Frequently asked questions
What's the difference between the policy and the risk assessment?+
The policy says what is prohibited and how reports are handled. The risk assessment says where harassment is most likely to happen in this specific workplace, who is at risk, and what controls are in place to prevent it. EHRC guidance treats them as a pair — neither alone is enough.
Does a sole trader need a risk assessment?+
Yes, but it can be short. A sole trader hiring one apprentice has identifiable risks (lone customer visits, mixed-gender household callouts, evening jobs at premises serving alcohol) and identifiable controls (mandatory check-in calls, the right to refuse a job). The bar is proportionate but the duty is the same.
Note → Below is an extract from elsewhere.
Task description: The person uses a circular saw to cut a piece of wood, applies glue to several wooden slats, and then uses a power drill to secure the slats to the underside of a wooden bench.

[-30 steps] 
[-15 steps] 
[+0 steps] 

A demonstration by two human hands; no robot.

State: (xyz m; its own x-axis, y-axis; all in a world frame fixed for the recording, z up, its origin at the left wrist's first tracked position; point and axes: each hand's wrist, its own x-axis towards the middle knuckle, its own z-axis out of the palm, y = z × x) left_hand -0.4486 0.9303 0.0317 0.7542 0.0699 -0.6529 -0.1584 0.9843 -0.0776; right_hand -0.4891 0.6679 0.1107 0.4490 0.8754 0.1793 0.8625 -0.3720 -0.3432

How often should it be reviewed?+
Annually at minimum. Also after any incident, after a reorganisation, when a new role or working pattern is introduced, when new EHRC guidance is issued, and after any change in the demographic mix or location of work. Each review re-dated, signed and the action-plan progress logged.
What goes on the action plan?+
Specific actions — not generic statements. 'Implement lone-working check-in protocol for evening domestic call-outs by 30 June, owner: lead engineer' beats 'improve lone-working culture'. The action plan is the bridge from risk identification to compliance evidence.
What if I find a high-risk hazard I can't fully control?+
Document the hazard, document the controls you have considered and ruled out (with reasons), and document the controls you have implemented as the maximum reasonable. The EHRC framework is reasonable to your size and resources — but you must be able to justify the limits.
Is the EHRC actually enforcing this?+
Yes. The EHRC has standalone investigation and enforcement powers under the Equality Act 2006 — Section 23 unlawful-act notices and binding action plans. The October 2024 duty has already triggered EHRC action against larger employers; the October 2026 uplift is expected to broaden enforcement to mid-sized employers.